According to the job search website Salary.com, New York City school bus drivers are far from overpaid. Their average annual salary is less than $37,000 or about $18 an hour. A family of five, living on this salary in New York City, would be considered to be living in poverty according to some measures. Some of the families of full-time workers are eligible for food stamps.

In the past, officers of Amalgamated Transit Union Local 1181 were accused of ties to organized crime figures, but there is no evidence that the unionized school bus drivers were involved or that current union officials are implicated.

The union has an online petition addressed to Mayor Bloomberg, the Department of Education, and the public explaining the school bus drivers' position:

Who do you want driving your child's school bus - a highly skilled, trained, and experienced driver who knows our children and community, or someone learning on the job? At the end of the day, that is the only question that truly matters to parents regarding the busing of their children to school, and it is why it is so important that we support our New York City school bus drivers and matrons.

For the first time in over 30 years, New York City issued bids for school bus service without inclusion of the Employee Protection Provision (EPP). Although this may simply sound like a labor safeguard, make no mistake, this provision is directly linked to the safety and security of our children by ensuring that the City's most qualified, skilled, and experienced school bus crews remain on the job.

The EPP helps create industry wide seniority and ensure an experienced workforce - union and non-union. This is critical. Although new drivers may receive training, training does not replace years of experience driving on New York City Streets in the third largest transportation system in the country.
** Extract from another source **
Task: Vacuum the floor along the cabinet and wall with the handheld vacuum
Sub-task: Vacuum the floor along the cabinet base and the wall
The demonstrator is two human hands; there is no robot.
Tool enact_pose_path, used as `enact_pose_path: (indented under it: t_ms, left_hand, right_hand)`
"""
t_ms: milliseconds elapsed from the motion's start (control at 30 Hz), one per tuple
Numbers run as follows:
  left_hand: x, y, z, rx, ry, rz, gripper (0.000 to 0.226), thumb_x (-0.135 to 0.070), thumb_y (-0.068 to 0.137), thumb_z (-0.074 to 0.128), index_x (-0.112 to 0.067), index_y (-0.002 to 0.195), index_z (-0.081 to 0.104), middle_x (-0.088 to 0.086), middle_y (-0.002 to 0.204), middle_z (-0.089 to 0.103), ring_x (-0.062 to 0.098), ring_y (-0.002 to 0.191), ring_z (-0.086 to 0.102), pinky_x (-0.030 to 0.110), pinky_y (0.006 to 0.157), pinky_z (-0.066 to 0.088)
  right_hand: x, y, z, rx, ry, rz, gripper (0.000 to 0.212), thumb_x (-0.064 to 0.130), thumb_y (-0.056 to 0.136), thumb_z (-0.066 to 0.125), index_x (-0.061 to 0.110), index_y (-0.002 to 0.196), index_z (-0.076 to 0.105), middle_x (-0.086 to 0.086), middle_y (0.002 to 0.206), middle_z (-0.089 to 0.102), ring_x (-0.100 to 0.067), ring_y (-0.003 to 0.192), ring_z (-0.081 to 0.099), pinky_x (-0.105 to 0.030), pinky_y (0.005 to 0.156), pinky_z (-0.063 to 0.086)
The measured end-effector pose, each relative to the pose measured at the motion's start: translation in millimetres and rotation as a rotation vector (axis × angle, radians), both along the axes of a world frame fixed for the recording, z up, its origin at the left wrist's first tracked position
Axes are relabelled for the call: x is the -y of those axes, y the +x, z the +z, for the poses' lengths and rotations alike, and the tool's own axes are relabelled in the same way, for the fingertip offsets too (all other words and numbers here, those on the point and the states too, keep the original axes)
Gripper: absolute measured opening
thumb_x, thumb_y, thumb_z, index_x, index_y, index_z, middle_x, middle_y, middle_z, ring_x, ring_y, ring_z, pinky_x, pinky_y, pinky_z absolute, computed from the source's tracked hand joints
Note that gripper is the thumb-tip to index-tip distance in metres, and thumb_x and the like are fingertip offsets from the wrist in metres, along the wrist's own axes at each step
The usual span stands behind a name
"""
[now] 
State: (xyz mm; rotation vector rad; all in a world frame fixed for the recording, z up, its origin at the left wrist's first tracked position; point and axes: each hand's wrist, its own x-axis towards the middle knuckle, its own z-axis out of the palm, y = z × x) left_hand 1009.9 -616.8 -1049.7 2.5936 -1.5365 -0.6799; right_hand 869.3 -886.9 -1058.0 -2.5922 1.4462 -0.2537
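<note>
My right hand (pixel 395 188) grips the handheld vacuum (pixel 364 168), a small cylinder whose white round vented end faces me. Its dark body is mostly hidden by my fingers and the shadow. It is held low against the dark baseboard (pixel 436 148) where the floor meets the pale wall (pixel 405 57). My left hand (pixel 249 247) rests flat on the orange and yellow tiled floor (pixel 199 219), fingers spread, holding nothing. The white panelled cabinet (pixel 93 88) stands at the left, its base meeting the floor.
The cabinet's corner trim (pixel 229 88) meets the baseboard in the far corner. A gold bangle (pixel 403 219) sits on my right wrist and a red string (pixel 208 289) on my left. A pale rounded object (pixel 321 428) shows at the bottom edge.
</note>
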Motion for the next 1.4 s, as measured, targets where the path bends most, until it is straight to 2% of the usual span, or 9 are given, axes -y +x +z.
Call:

This move not only affects the general education population of school children, but would particularly impact New York City's special education children -- children who are most in need of the steadiness, reliability, and consistency that an experienced workforce offers.
We all want to ensure that the City operates as efficiently as possible. The EPP has never been shown to increase costs, but its absence will certainly come at the cost of our children's safety.
I demand the inclusion of the Employee Protection Provision in any bidding process for our children's school bus services. New York City children deserve the best -- the most qualified, skilled, and experienced school bus crews. New York City must put the safety of our children first.